Tsvangirayi, Mutambara, Welshman Ncube et Tendai Biti veulent éviter « un retour de bâton politique sur le front intérieur ». Il y a peut-être du politiquement correct dans ce jugement, mais il est erroné. Il y a bien sûr un débat historique sur la colonisation, mais qui n’est pas véritablement un point de départ ni crédible ni opportun pour la réforme foncière d’aujourd’hui : pour le dire de manière abrupte, le fait que C.J. Rhodes ait violé ma grand-mère en 1890 ne me donne pas le droit de violer sa petite-fille en 2009. Les terres ont été valorisées par les fermiers, blancs généralement.
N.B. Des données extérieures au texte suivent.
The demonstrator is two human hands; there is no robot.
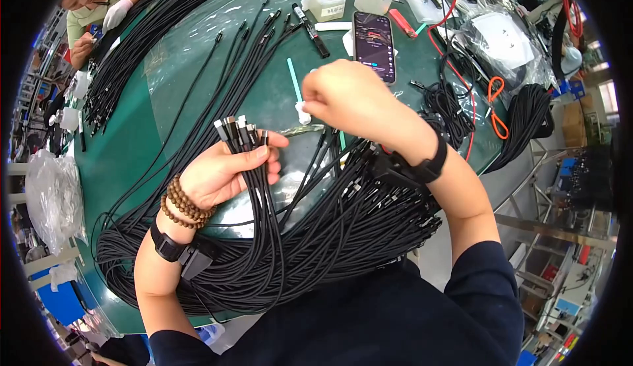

Un retour à l’état de droit commande la restitution des fermes dont ont été exproprié les citoyens zimbabwéens blancs et noirs, sous couvert d’une arnaque constitutionnelle menée par le ZANUpf prétextant la défense de la justice sociale.
A ce propos, Mugabe et le ZANUpf sont peu qualifiés pour définir les règles de la justice naturelle. En massacrant de sang froid 22 000 Ndebeles dans les années 1980 et en faisant subir l’oppression à leur peuple depuis trente ans, ils n’ont en effet pas véritablement d’arguments solides en la matière. Le MDC n’a donc pas à craindre d’être jugé par les standards de justice de groupes pour le moins très douteux.
Le Zimbabwe n’a pas besoin d’aide internationale, mais d’ouverture internationale, aux capitaux étrangers. Dès lors, sa réputation internationale pour attirer les IDE repose sur le respect des droits de propriété. La sympathie et le soutien internationaux ne pourront être conquis que si le MDC se range du bon côté. Mais même si ce changement est accompli au MDC, tant que Mugabe continue de s’entêter sur la question, les efforts de Tsvangirayi et Mutambara pour une reconstruction de ce pays dévasté d’Afrique australe demeureront stériles.
Rejoice Ngwenya dirige la Coalition for Liberal Market Solutions à Harare et chroniqueur sur www.AfricanLiberty.org.